A central concept of epithelial plasticity is the ability of a cell to polarize as well as to establish and release cell-to-cell contacts. A crucial protein for the formation of cell-cell contacts is membranous E-cadherin. E-cadherin is stabilized at the cell membrane by p120catenin (p120ctn). Using multiple complementary mouse models, we demonstrated that liver and lung metastatic organotropism in pancreatic cancer is dependent on p120ctn-mediated epithelial identity (Reichert, …, Rustgi, Developmental Cell 2018). Mono-allelic p120ctn loss accelerates KrasG12D-driven PDAC formation and metastasis to the liver as well as being sufficient for E-cadherin-mediated cell adhesion. In contrast, cells with bi-allelic p120ctn loss demonstrate marked lung organotropism, although rescue with p120ctn restores liver metastasis. In a p120ctn-independent PDAC model, mosaic E-cadherin knockout shows selective pressure for E-cadherin-positive liver metastasis and E-cadherin-negative lung metastasis. Taken together, p120ctn-mediated epithelial plasticity may be added to the list of emerging concepts underlying metastatic organotropism. Importantly, these findings might explain why PDAC patients that solely suffer from lung metastases have a better prognosis than patients with liver metastases since the tumor cells are more plastic in the latter case.

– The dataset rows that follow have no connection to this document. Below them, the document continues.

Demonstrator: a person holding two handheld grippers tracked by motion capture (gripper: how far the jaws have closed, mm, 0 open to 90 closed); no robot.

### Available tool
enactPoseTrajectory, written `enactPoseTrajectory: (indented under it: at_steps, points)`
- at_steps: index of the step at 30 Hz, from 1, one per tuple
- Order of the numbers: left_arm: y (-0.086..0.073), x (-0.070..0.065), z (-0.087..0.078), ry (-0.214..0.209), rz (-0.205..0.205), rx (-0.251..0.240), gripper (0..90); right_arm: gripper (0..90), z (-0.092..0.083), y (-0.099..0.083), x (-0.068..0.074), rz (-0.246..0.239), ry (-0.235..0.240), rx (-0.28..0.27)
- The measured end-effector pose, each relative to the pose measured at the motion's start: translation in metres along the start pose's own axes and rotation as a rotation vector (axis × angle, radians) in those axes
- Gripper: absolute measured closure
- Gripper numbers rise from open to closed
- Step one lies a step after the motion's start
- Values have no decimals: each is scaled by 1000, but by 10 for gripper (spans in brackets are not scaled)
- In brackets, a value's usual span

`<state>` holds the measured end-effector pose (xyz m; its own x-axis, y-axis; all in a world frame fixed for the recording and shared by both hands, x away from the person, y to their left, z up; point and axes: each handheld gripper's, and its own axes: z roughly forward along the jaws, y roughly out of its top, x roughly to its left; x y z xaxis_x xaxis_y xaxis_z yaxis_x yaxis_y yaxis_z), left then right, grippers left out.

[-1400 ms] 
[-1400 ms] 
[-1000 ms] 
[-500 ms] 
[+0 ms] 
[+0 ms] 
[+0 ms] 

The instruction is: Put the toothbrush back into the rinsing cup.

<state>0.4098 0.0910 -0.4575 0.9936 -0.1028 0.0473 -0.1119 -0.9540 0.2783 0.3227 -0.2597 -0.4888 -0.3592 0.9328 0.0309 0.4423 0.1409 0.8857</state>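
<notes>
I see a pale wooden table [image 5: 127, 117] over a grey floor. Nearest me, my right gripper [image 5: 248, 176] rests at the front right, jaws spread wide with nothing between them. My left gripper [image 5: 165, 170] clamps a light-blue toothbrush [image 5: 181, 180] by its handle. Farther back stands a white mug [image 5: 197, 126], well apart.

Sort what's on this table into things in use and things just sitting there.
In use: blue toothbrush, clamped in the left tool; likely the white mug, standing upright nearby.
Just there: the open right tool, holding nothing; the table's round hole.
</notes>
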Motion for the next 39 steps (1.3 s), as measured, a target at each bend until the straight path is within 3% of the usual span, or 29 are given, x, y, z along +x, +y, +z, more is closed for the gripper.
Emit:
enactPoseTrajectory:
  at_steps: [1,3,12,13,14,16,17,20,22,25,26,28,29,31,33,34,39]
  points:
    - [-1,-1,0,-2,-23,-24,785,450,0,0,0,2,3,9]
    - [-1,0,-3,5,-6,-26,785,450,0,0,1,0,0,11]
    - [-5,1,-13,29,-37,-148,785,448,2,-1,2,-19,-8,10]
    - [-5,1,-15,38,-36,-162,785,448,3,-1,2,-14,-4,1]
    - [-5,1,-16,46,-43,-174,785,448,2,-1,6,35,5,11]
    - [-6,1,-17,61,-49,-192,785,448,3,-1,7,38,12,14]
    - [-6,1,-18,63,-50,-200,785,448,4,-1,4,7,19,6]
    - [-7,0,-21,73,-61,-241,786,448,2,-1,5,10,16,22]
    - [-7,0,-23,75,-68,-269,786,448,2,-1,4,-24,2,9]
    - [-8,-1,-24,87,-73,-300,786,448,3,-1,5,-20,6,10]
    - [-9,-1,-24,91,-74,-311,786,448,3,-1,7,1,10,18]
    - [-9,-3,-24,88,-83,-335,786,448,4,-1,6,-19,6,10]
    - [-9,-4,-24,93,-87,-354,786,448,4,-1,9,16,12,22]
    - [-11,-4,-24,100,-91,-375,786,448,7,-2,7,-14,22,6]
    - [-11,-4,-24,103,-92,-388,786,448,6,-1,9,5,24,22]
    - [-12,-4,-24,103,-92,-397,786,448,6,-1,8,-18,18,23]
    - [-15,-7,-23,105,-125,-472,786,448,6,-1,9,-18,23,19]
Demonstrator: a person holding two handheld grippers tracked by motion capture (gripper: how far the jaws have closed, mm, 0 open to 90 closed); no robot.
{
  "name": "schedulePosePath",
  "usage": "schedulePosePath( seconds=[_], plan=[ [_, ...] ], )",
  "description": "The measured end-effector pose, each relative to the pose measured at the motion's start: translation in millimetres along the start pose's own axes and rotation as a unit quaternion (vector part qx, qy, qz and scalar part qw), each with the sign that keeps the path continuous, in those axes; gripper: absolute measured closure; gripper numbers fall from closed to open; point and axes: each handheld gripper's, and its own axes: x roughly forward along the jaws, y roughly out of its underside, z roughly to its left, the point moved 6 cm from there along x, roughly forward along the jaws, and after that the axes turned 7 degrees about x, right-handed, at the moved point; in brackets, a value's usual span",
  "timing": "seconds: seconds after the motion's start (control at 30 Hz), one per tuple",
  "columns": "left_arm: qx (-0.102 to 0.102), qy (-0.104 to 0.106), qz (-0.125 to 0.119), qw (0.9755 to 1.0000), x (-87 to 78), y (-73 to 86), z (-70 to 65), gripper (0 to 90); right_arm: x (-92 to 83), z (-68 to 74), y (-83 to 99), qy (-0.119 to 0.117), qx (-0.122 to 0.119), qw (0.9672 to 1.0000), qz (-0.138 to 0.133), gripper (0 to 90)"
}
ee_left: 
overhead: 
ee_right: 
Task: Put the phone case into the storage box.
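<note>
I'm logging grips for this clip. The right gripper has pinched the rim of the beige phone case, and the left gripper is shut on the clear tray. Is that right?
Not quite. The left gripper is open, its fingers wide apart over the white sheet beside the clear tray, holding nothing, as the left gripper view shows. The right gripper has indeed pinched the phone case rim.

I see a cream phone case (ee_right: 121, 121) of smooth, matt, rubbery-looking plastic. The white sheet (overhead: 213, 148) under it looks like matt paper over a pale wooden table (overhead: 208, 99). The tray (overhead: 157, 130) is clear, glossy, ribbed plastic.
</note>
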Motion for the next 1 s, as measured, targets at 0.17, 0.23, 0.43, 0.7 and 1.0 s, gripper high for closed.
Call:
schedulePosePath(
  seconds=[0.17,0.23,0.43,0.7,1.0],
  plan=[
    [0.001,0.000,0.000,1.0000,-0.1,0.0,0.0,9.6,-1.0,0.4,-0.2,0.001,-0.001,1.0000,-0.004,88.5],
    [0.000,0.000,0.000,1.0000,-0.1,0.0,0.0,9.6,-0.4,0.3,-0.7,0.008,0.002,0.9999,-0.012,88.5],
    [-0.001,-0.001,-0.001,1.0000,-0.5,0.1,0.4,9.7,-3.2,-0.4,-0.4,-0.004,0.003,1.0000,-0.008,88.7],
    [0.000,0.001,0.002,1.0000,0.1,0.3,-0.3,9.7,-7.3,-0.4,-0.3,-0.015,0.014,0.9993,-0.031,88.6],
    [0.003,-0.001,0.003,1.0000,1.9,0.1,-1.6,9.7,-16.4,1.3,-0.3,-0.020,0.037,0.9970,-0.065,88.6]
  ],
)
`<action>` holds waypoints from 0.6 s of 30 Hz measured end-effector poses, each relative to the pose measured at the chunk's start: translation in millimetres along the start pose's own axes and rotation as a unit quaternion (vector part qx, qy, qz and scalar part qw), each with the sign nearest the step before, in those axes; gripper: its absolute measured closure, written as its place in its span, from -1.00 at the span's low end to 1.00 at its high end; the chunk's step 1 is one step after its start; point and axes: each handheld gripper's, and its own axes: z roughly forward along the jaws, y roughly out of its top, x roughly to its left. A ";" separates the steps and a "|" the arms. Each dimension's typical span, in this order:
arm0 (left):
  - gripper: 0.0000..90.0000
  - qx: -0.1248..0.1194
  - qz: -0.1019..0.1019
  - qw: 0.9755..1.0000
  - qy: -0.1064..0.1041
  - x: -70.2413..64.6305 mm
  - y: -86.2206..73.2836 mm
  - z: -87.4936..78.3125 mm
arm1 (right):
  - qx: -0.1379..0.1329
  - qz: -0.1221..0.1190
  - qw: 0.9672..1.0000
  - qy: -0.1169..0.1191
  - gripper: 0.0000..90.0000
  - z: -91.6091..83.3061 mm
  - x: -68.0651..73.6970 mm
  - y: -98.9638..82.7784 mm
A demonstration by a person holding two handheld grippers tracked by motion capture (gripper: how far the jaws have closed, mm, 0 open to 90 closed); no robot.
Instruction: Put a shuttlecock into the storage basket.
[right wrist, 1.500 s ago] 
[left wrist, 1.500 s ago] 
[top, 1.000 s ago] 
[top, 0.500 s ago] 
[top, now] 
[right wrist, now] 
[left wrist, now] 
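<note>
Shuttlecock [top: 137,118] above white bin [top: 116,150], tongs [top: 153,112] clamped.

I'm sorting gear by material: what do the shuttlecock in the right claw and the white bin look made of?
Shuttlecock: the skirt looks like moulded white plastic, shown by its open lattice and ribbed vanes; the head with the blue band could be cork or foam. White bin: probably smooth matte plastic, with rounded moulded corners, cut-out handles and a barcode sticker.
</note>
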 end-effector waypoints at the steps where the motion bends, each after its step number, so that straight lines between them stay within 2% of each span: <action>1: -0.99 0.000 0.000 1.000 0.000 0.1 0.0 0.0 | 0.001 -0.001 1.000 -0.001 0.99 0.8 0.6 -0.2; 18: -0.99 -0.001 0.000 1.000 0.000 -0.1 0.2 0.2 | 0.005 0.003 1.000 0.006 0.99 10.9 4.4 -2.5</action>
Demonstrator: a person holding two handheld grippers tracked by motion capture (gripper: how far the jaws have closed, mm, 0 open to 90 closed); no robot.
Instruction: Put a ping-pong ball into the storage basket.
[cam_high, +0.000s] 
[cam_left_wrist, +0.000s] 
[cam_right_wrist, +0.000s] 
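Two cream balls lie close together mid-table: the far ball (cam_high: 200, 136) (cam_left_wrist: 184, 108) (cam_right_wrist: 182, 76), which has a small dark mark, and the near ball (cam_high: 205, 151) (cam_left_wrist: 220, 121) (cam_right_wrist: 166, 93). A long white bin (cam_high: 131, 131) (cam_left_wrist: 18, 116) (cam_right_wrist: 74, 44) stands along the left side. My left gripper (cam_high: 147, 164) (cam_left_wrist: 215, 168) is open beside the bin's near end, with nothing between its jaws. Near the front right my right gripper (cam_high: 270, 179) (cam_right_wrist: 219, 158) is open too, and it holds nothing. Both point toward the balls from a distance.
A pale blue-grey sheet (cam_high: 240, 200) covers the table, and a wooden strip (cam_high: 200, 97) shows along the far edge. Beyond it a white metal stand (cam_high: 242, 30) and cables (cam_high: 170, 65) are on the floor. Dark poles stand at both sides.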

Cancer-associated fibroblast plasticity regulated by Prrx1 drives aggressive pancreatic cancer biology

Importantly, these dynamic cell fate decisions are not restricted to tumor cells but are also present in cellular components of the tumor microenvironment (TME), specifically cancer-associated fibroblasts (CAFs). The latter are believed to exert tumor-supporting or tumor-restraining functions depending on their state of differentiation. Again, these distinct phenotypes are interconvertible increasing the complexity of PDAC. Interestingly, histological analysis of PRRX1 expression in murine and human PDAC revealed that PRRX1 expression is not limited to the tumor cell compartment, but is also found in the tumor stroma including CAFs. We found that high stromal expression levels of Prrx1 are associated with the squamous subtype, whereas low stromal Prrx1 expression is found in classical PDAC, thereby indicating a potential functional role of Prrx1 in CAFs. Consequently, we developed a conditional knock-out allele of Prrx1 in order to specifically ablate Prrx1 in fibroblasts, both in vitro and in vivo. Mechanistically, we describe that loss of Prrx1 mediates CAF activation, leads to increased amounts of ECM, improved tumor differentiation, fewer circulating tumor cells, and reduced metastasis. At the same time, Prrx1 expression in CAFs promotes EMT and chemotherapeutic resistance in tumor cells through paracrine HGF signaling. Interestingly, both in orthotopic implanted tumors as well as in an endogenous PDAC mouse model, CAFs lacking Prrx1 displayed a significant increase in CD3+, CD8+, and CD4+ T-cells, B-cells, as well as macrophages and dendritic cells in the TME, compared to controls. These data indicate that the Prrx1-proficient CAFs might shape an immunosuppressive TME and thereby trigger a more aggressive PDAC phenotype. Taken together, our results indicate that targeting the plasticity of fibroblasts has a significant impact on tumor biology. These data highlight the possibilities of new treatment strategies through the conversion of tumor-promoting CAFs into tumor-restraining CAFs (Feldmann,…, Reichert, Gastroenterology 2021).